Copy each line below as it stands, but skip any picture it contains.

● Data excerpt
------------------------------
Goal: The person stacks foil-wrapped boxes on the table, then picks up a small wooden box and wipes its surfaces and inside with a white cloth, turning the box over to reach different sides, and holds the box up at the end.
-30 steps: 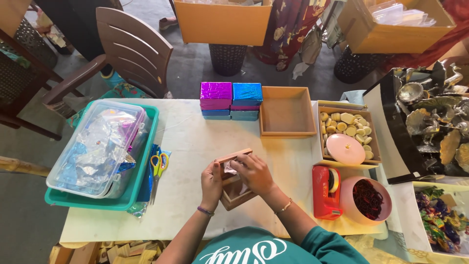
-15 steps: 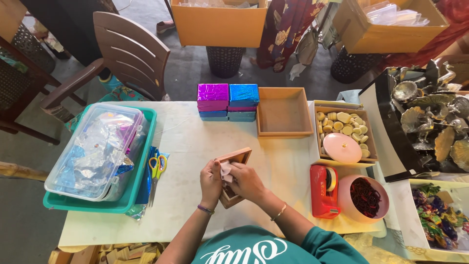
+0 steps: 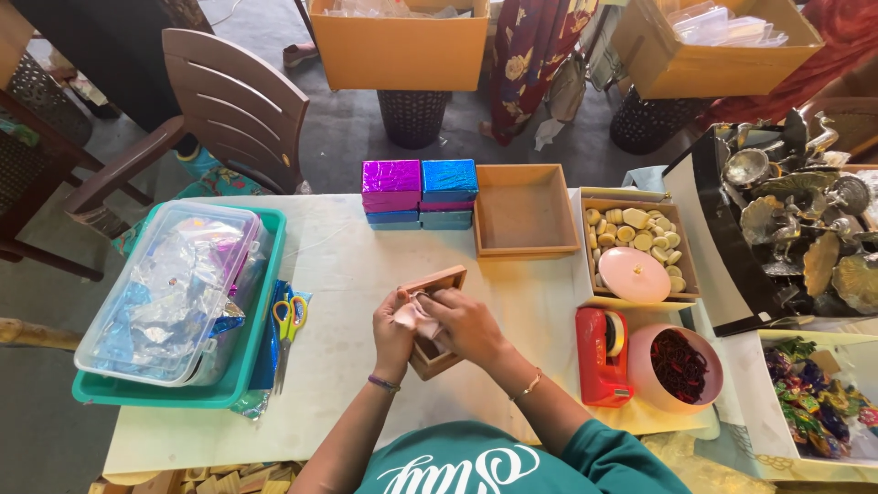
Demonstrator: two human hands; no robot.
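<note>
On the counter (image 3: 347, 274) right in front of you sits a small wooden box (image 3: 437, 316), tipped at a slant. Your left hand (image 3: 391, 331) pinches a pale cloth (image 3: 413, 316) at its left side. Your right hand (image 3: 466, 322) is curled over the box, pressing the cloth in.

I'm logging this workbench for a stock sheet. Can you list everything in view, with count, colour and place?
small wooden box: 1, brown, table centre, under both hands
pale cloth: 1, pinkish, between the hands
foil-wrapped boxes: stack, purple and blue, far edge
empty wooden tray: 1, brown, beside the stack
tray of pale round pieces: 1, right
pink lid: 1, on that tray
tape dispenser: 1, red
pink bowl: 1, dark contents
scissors: 1, yellow-green handles
clear tub: 1, in teal tray
left hand: on box
right hand: on cloth
</note>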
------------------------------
● Solution for this task
Goal: The person stacks foil-wrapped boxes on the table, then picks up a small wooden box and wipes its surfaces and inside with a white cloth, turning the box over to reach different sides, and holds the box up at the end.
-30 steps: 
-15 steps: 
+0 steps: 
Demonstrator: two human hands; no robot.
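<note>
On the counter (image 3: 347, 274) right in front of you sits a small wooden box (image 3: 437, 316), tipped at a slant. Your left hand (image 3: 391, 331) pinches a pale cloth (image 3: 413, 316) at its left side. Your right hand (image 3: 466, 322) is curled over the box, pressing the cloth in.

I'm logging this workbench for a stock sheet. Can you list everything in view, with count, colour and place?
small wooden box: 1, brown, table centre, under both hands
pale cloth: 1, pinkish, between the hands
foil-wrapped boxes: stack, purple and blue, far edge
empty wooden tray: 1, brown, beside the stack
tray of pale round pieces: 1, right
pink lid: 1, on that tray
tape dispenser: 1, red
pink bowl: 1, dark contents
scissors: 1, yellow-green handles
clear tub: 1, in teal tray
left hand: on box
right hand: on cloth
</note>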

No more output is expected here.